> [GIVEN DATA]

----

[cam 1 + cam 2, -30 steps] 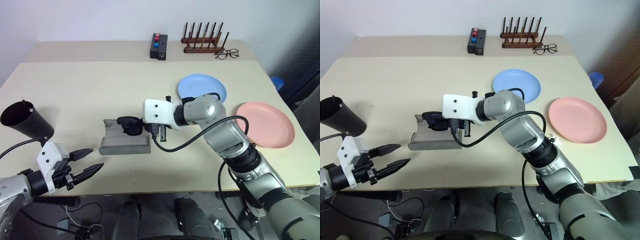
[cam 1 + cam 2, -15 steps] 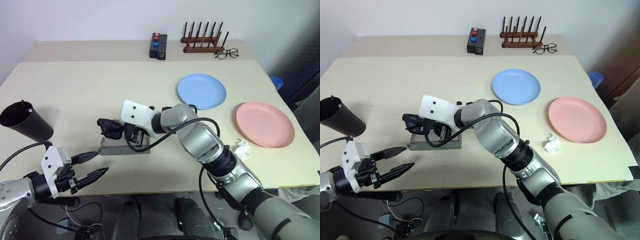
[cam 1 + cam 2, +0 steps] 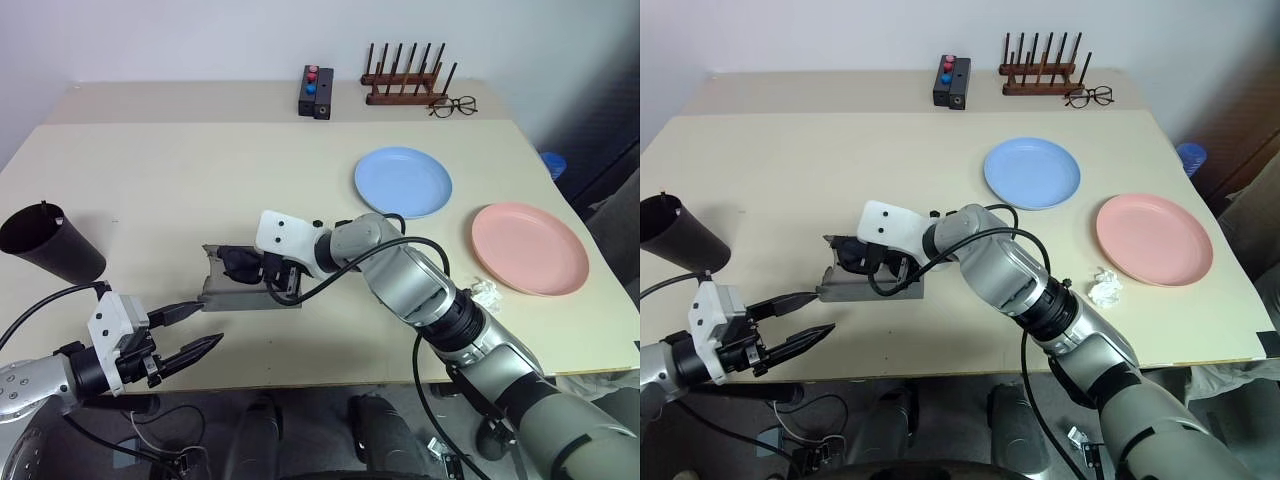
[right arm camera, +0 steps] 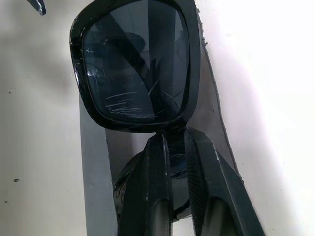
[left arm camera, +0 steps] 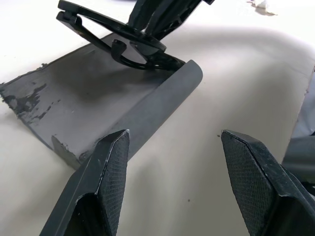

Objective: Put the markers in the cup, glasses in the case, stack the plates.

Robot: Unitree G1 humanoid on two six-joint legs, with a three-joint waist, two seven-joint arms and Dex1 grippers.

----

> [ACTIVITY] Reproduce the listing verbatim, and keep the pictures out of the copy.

> [EXPECTED OUTPUT]
[cam 1 + cam 2, -30 steps] 
[cam 1 + cam 2, -15 steps] 
[cam 1 + cam 2, +0 steps] 
[right arm camera, +0 steps] 
[left arm camera, +0 steps] 

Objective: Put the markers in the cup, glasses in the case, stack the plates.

Robot: Unitree G1 humanoid on two six-joint legs, with a three-joint waist, two seven-joint arms and Dex1 grippers.

Work on this exercise is finished, so nothing remains.